«Je suis un garçon manqué»La fille d’Emmanuel-Philibert de Savoie, une princesse qui casse les codes
Clara Francey
22.4.2026
Fille aînée du prince Emmanuel-Philibert de Savoie, Vittoria de Savoie s’est récemment confiée à «Vanity Fair» sur son parcours et ses choix de vie.
Vittoria de Savoie le 10 mars dernier à la Fashion Week de Paris.
IMAGO/Bestimage
Nicolò Forni
22.04.2026, 12:04
22.04.2026, 12:15
Clara Francey
Loin des clichés princiers, Vittoria de Savoie, fille d’Emmanuel-Philibert de Savoie, prince de Venise et de Piémont, et de l’actrice française Clotilde Courau, trace sa propre voie, comme elle l’explique dans les colonnes de «Vanity Fair».
En marge de la Milano Art & Design Week 2026, où elle officie comme commissaire de l’exposition « Il Ratto d’Europa », la jeune femme, née le 28 décembre 2003 à Genève, s’est livrée sans filtre au magazine.
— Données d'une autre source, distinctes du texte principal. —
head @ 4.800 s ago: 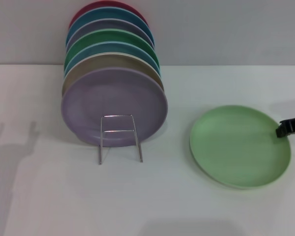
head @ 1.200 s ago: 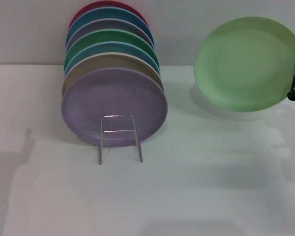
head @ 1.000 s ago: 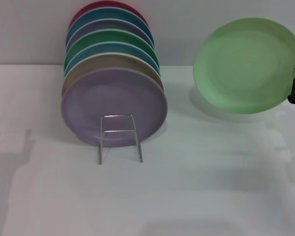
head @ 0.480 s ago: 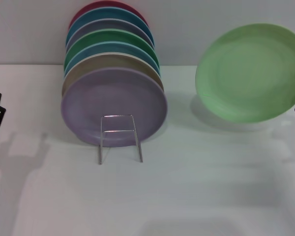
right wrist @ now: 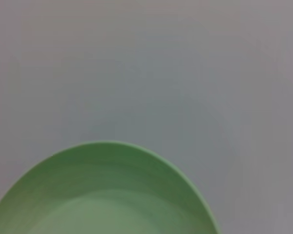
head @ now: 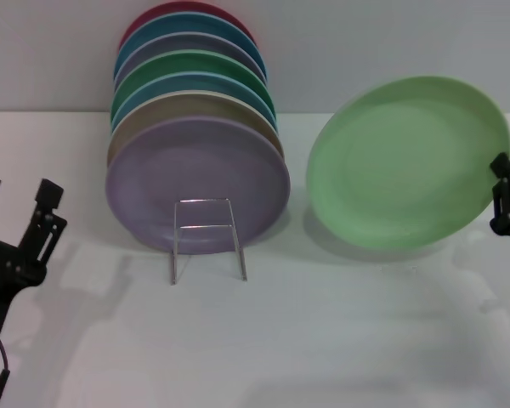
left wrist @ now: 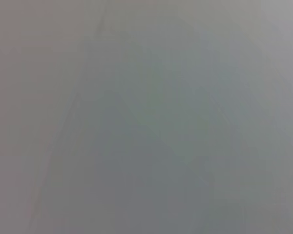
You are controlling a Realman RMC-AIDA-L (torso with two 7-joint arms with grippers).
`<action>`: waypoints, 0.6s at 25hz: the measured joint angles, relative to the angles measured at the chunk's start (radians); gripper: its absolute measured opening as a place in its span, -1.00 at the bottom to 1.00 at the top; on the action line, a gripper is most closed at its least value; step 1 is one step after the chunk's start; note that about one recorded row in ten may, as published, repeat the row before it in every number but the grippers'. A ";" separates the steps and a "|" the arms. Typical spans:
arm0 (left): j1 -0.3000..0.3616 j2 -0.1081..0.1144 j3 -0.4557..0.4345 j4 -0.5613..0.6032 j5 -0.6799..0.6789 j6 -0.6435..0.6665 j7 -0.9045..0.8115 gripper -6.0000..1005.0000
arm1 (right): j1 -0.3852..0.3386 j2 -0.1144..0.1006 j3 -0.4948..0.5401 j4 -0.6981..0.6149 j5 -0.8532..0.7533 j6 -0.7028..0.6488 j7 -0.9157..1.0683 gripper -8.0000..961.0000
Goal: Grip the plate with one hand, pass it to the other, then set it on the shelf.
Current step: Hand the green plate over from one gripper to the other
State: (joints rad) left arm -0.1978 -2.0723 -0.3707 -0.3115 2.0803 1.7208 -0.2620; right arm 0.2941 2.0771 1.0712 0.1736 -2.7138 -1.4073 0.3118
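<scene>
i see a mint-green plate [head: 408, 161], plain and matte; racked plates [head: 195, 127] run lilac, tan, blue, darker green, mauve, blue, crimson; silver wire shelf [head: 206, 238]; black grippers; white table [head: 323, 340].

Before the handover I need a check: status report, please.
Right gripper holds mint-green plate aloft by its rim. Left gripper open, raised. Rack slot unobstructed.

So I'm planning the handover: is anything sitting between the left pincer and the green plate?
Yes. The rack with its stack of plates stands between the open left pincer and the green plate, which the right pincer holds up by its edge.
</scene>
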 joint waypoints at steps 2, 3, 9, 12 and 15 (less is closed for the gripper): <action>0.006 0.000 0.013 0.000 0.000 0.001 0.000 0.65 | -0.008 0.004 -0.016 0.000 0.000 -0.011 -0.002 -0.95; 0.011 -0.001 0.021 -0.001 0.000 0.001 0.002 0.65 | -0.014 0.006 -0.023 0.000 0.000 -0.016 -0.002 -0.95; 0.029 0.000 0.043 -0.016 0.000 -0.012 0.013 0.65 | -0.107 0.015 -0.095 0.084 0.006 -0.050 -0.048 -0.94; 0.032 0.002 0.054 -0.005 0.000 -0.021 0.016 0.65 | -0.221 0.015 -0.216 0.242 0.085 -0.021 -0.202 -0.94; 0.034 0.002 0.076 0.002 -0.001 -0.022 0.050 0.65 | -0.245 0.015 -0.330 0.298 0.200 -0.018 -0.289 -0.94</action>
State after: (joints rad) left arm -0.1638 -2.0702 -0.2943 -0.3098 2.0795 1.6989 -0.2119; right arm 0.0493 2.0924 0.7413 0.4714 -2.5140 -1.4249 0.0229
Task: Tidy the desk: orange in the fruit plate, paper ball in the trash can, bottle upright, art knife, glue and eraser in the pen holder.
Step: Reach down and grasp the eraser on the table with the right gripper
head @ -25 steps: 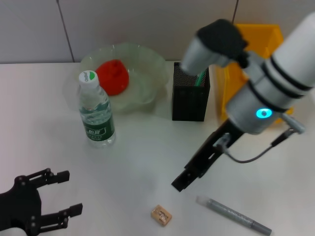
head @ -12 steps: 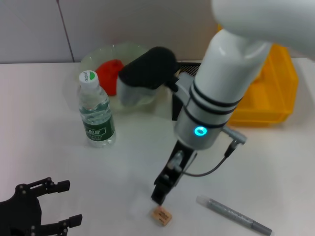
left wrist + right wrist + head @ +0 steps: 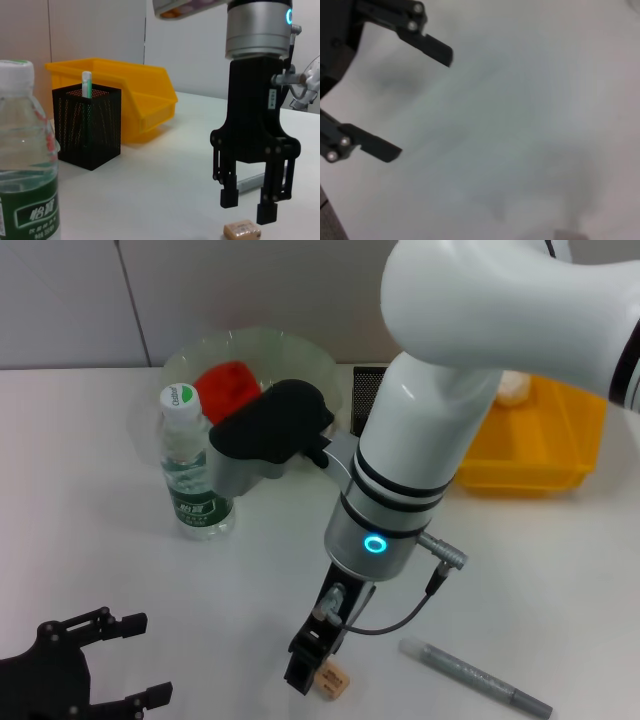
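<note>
The black right gripper [image 3: 248, 212] hangs fingers spread just above the tiny tan rectangular eraser [image 3: 242, 230], which lies on the white desk [image 3: 90, 480] near a grey pen-like stick [image 3: 475, 676]. The black left gripper [image 3: 110, 655] rests open at the desk's near edge. The clear green-labelled water bottle [image 3: 195, 465] stands upright by the pale green glass fruit plate [image 3: 300, 360] holding the red-orange orange [image 3: 228, 390]; the black mesh pen holder [image 3: 87, 125] sits beside the yellow plastic trash can [image 3: 137, 90].

One orange [image 3: 228, 390] in one fruit plate [image 3: 300, 360]. One bottle [image 3: 195, 465]. One pen holder [image 3: 87, 125] holding one green-and-white stick [image 3: 86, 85]. One trash can [image 3: 545, 445] with one paper ball [image 3: 512, 386] inside. One eraser [image 3: 333, 679] and one grey pen [image 3: 475, 677] on the bench [image 3: 80, 500]. Two end effectors: left end effector [image 3: 135, 660], right end effector [image 3: 248, 207].
</note>
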Robot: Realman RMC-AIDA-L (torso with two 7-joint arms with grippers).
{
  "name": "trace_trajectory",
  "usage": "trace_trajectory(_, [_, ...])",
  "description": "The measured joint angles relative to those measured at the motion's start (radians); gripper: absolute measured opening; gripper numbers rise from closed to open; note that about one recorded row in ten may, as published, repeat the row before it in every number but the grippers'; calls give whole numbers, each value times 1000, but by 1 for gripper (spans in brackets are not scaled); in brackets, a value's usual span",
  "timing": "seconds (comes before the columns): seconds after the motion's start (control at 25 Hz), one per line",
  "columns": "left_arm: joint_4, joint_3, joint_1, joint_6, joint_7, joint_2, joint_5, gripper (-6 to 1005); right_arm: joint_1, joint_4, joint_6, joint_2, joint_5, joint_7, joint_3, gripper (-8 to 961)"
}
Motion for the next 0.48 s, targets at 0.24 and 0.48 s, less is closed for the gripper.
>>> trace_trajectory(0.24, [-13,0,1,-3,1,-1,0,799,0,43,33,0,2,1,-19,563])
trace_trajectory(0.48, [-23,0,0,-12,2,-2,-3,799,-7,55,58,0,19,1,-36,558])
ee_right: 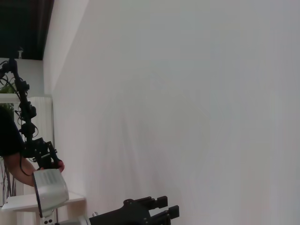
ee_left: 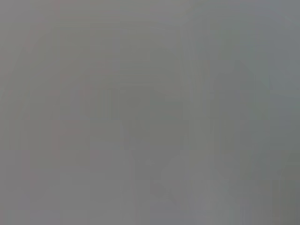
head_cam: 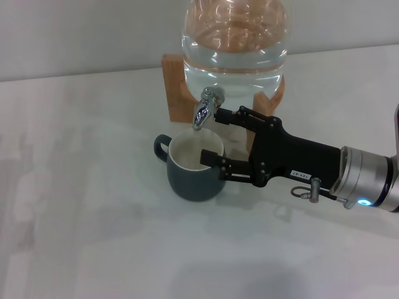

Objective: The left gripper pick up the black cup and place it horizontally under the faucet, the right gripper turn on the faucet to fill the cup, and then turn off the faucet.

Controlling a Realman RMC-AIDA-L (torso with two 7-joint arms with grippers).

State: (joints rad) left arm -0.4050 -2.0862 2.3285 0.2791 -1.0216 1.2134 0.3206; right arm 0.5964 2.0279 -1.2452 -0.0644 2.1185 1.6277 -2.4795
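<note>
The black cup [head_cam: 193,177] stands upright on the white table, its cream inside open to the top and its loop handle pointing left. The faucet [head_cam: 202,111], a chrome tap on the clear water jar [head_cam: 234,43], hangs just above the cup's far rim. My right gripper [head_cam: 212,137] reaches in from the right and is open. Its upper finger rests beside the faucet's body, and its lower finger lies over the cup's right rim. I cannot tell whether water is running. The left gripper is out of view, and the left wrist view is plain grey.
The jar sits on a wooden stand [head_cam: 174,87] at the back of the white table [head_cam: 93,218]. In the right wrist view a white wall fills the picture, with black claw parts [ee_right: 150,211] and a silver cylinder [ee_right: 49,190] low down.
</note>
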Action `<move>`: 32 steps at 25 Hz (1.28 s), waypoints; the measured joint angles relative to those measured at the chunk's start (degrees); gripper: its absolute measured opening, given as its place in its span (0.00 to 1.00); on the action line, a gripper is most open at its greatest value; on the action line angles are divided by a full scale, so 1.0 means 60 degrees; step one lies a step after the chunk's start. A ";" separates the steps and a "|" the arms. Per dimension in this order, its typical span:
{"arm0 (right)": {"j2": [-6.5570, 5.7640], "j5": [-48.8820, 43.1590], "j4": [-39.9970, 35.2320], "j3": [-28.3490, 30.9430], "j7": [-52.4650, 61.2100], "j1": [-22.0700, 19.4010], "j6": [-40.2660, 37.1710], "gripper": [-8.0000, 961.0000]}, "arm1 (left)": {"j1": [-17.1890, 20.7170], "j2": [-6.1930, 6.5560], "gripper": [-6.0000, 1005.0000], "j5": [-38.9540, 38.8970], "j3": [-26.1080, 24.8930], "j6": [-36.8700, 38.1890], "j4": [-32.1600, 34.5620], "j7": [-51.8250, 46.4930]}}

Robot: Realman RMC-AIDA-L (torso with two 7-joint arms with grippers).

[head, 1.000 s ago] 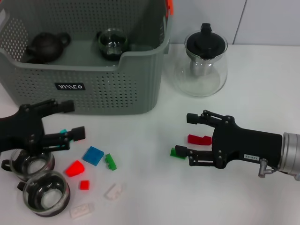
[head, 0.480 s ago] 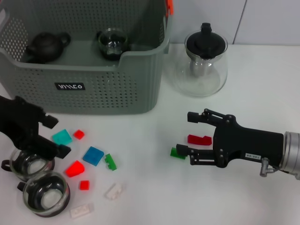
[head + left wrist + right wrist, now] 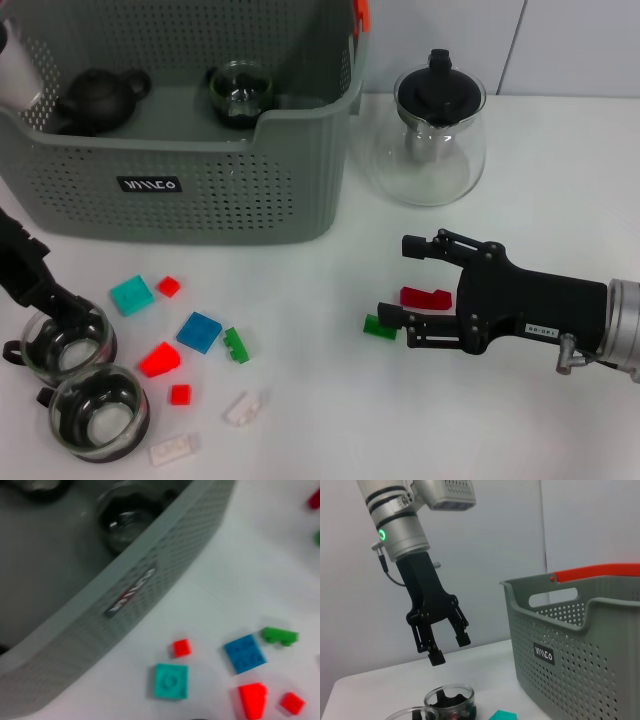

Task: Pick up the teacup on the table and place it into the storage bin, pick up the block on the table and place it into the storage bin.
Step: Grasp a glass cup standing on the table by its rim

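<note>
The storage bin (image 3: 200, 190) stands at the back left and holds a dark teapot (image 3: 98, 97) and a glass teacup (image 3: 238, 92). Two more glass teacups (image 3: 66, 346) (image 3: 98, 411) sit on the table at the front left. Beside them lie loose blocks: teal (image 3: 131, 295), blue (image 3: 199, 332), green (image 3: 236, 345), red (image 3: 159, 359). My left gripper (image 3: 28, 278) is at the far left edge above the nearer cups. The right wrist view shows that left gripper (image 3: 450, 648) open and empty. My right gripper (image 3: 402, 280) is open low over the table, with a red block (image 3: 425, 297) between its fingers and a green block (image 3: 378, 325) by its lower fingertip.
A glass teapot with a black lid (image 3: 437, 135) stands right of the bin. Small red blocks (image 3: 168, 287) (image 3: 180, 394) and white blocks (image 3: 244, 408) (image 3: 174, 449) lie among the others. The bin's orange tab (image 3: 361, 14) sits at its far right corner.
My left gripper has drawn back to the left, away from the blocks, and the teal block now lies uncovered on the table. The right gripper has barely moved.
</note>
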 joint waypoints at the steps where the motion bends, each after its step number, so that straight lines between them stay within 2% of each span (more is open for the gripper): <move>1: 0.0001 0.0007 0.0006 0.0007 0.0001 -0.0001 -0.0009 0.98 | 0.0080 0.0003 0.87 0.0010 0.0010 -0.0137 -0.0056 -0.0062; 9: 0.0000 0.0037 0.0020 0.0020 0.0003 -0.0002 -0.0081 0.98 | 0.0256 0.0394 0.83 0.0043 -0.0049 -0.1006 -0.1831 -0.1832; 14: 0.0000 0.0037 0.0021 0.0110 0.0003 -0.0003 -0.0085 0.98 | 0.0441 0.0400 0.81 0.0055 -0.0100 -0.2002 -0.2422 -0.1965; 20: -0.0012 0.0035 0.0021 0.0169 0.0003 -0.0014 -0.0180 0.98 | 0.0354 0.0566 0.78 0.0063 -0.0137 -0.2795 -0.3441 -0.2055; 27: -0.0001 0.0031 0.0035 0.0243 0.0003 -0.0035 -0.0202 0.98 | 0.0246 0.0555 0.77 0.0071 0.0014 -0.3692 -0.4522 -0.2068; 32: 0.0000 0.0031 0.0035 0.0243 0.0003 -0.0042 -0.0203 0.98 | 0.0284 0.0539 0.74 0.0072 0.0068 -0.4054 -0.4655 -0.2163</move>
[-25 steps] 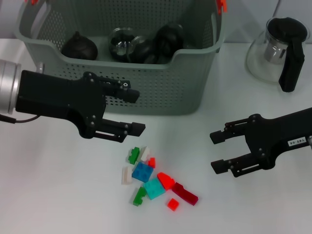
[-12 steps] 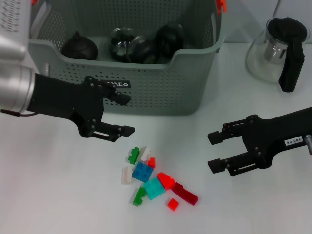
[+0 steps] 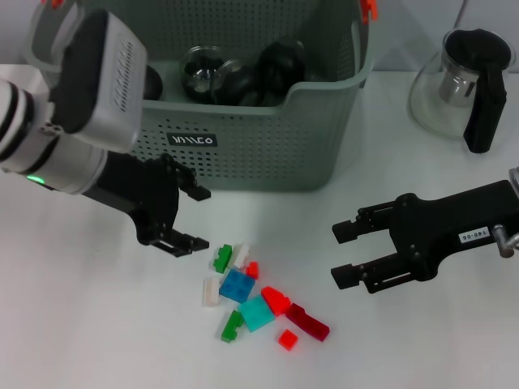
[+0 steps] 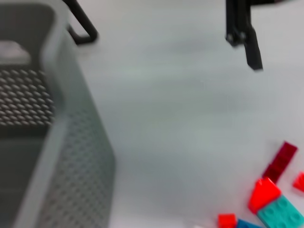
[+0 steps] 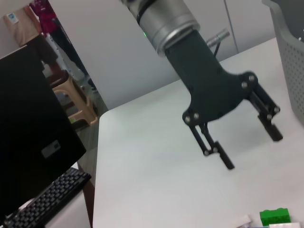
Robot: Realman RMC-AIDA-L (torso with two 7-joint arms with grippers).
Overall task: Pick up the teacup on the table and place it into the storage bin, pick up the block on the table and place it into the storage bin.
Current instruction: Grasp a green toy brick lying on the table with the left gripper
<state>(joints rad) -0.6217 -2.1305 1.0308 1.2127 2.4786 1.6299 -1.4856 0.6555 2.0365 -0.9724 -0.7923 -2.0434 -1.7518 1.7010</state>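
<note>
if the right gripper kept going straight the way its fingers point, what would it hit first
Probably the block pile: the open right gripper points toward the robot's left, at the pile's upper part, though its height above the table is unclear.

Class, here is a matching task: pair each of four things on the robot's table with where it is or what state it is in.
Things:
1. storage bin
2. glass teapot
3. left pincer
4. right pincer

Descriptions:
A. open, to the right of the block pile
B. holds dark round items
C. open, just in front of the bin
D. stands to the right of the bin

Pairs: 1-B, 2-D, 3-C, 4-A
</note>
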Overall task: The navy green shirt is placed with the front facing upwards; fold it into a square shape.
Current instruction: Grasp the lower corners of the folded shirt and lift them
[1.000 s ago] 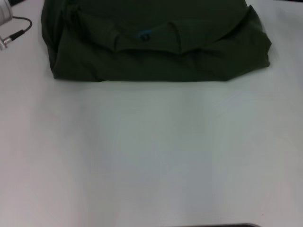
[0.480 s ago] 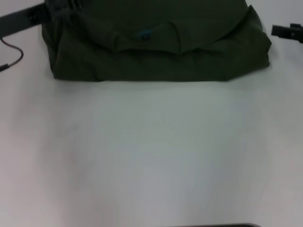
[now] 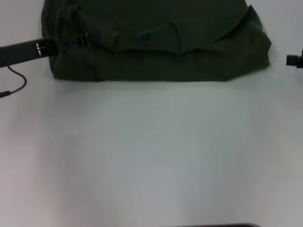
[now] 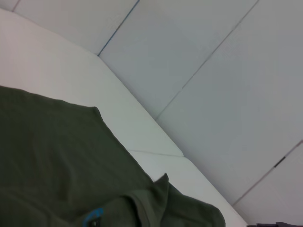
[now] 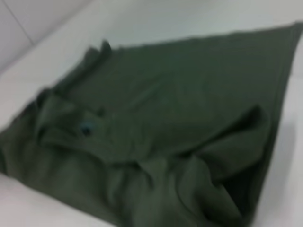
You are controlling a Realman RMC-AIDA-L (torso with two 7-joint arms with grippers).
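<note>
A large dark olive-green cotton shirt (image 3: 156, 40) lies folded in a wide bundle along the top of the head view frame, spread from upper left to upper right on a plain white surface (image 3: 151, 156). Its straight folded edge faces the lower part of the frame, and the round ribbed collar sits near the top centre with a small blue neck label (image 3: 144, 34) showing inside it. Loose folds and wrinkles bunch at both ends of the bundle. The left end effector (image 3: 71, 41) reaches in from the left edge of the frame as a dark, slim bar and sits over the shirt's left end, in the upper left; whether it grips any cloth, or how far apart its fingers are, cannot be told. A thin dark cable (image 3: 14, 82) loops on the surface below that arm. The right end effector (image 3: 294, 60) shows only as a small dark tip at the right edge of the frame, just beside the shirt's right end and apart from it; its opening cannot be told either. The left wrist view shows the shirt's fabric (image 4: 71, 165) and blue label (image 4: 93, 217) in the lower left, with pale floor tiles beyond the surface's edge. The right wrist view shows the whole rumpled bundle (image 5: 161, 137) filling the frame.
</note>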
«J’ai tout quitté pour l’art»
Elle y révèle notamment avoir fait un choix radical : abandonner ses études pour suivre sa voie. «J’avais commencé des études de sciences politiques à Londres, mais j’ai arrêté pour travailler dans une galerie», confie-t-elle à «Vanity Fair».
Une expérience qui lui a ouvert les yeux : selon elle, les artistes émergents ne reçoivent que trop peu d’attention, d’où son envie de les mettre au premier plan.
En réalité, l’art a toujours occupé une place centrale dans sa vie. Elle se souvient notamment d’une fois où, enfant, elle avait refusé de quitter un musée, captivée par une photographie. Une passion devenue aujourd’hui un véritable projet.
«Être princesse ? Ça signifie être libre»
Son titre nobiliaire ne semble pas lui peser. Bien au contraire. «Si l’on doit définir une princesse aujourd’hui, je dirais : une femme libre, avec ses propres idées», affirme-t-elle à « Vanity Fair ».
Les diadèmes ne font pas partie de ses priorités. «Je ne me sens pas à l’aise, ils appartiennent au passé», explique-t-elle, précisant qu’en tant que «garçon manqué», elle préfère la boxe et les tenues sportives aux robes de gala.
Dans ladite interview, elle révèle également avoir quitté le domicile familial à 17 ans pour s’installer seule à Londres. Et ce, sans prévenir ses parents. «J’ai travaillé dans un pub pour subvenir à mes besoins et financer mes études de théâtre», raconte-t-elle.
Une décision qu’elle jugeait nécessaire pour gagner en autonomie. Elle vit toujours à Londres, une ville qu’elle apprécie pour son ouverture et son multiculturalisme.
La jeune femme de 22 ans ne se projette pas trop. «Je vis au jour le jour», dit-elle, mais ses objectifs sont clairs : continuer dans le cinéma et créer un espace dédié aux artistes émergents. Elle sera prochainement à l’affiche de son premier film, «Toi + Moi seuls contre tous», dont la sortie est prévue cette année sur Prime Video.
«Mon père est mon meilleur ami»
Sur le plan personnel, aucune précipitation non plus : «Je suis célibataire et, pour l’instant, je me concentre sur mon travail.»
Aujourd’hui, elle assure entretenir une relation très proche avec son père, Emmanuel-Philibert : «C’est mon meilleur ami», confie-t-elle. Elle reconnaît toutefois avoir traversé une période rebelle à l’adolescence, où elle aspirait à davantage de liberté. Le théâtre, dit-elle, l’a aidée à surmonter cette phase.
À propos de sa mère, Clotilde Courau, et de sa sœur Luisa, elle évoque une véritable équipe : «Nous sommes des femmes fortes et unies.»
«Donald Trump, je ne l’aime absolument pas»
Elle n’élude pas non plus les sujets sensibles. À propos de Donald Trump, elle se montre catégorique : «Je ne l’aime absolument pas», déclare-t-elle à «Vanity Fair». Face aux critiques en ligne, elle répond sans détour : « Ils pensent que je ne sais rien faire ? Je leur prouve le contraire en travaillant », affirme-t-elle.
Enfin, elle ne se considère pas comme une influenceuse et rejette cette étiquette, estimant que les réseaux sociaux doivent servir à informer plutôt qu’à exposer sa vie privée.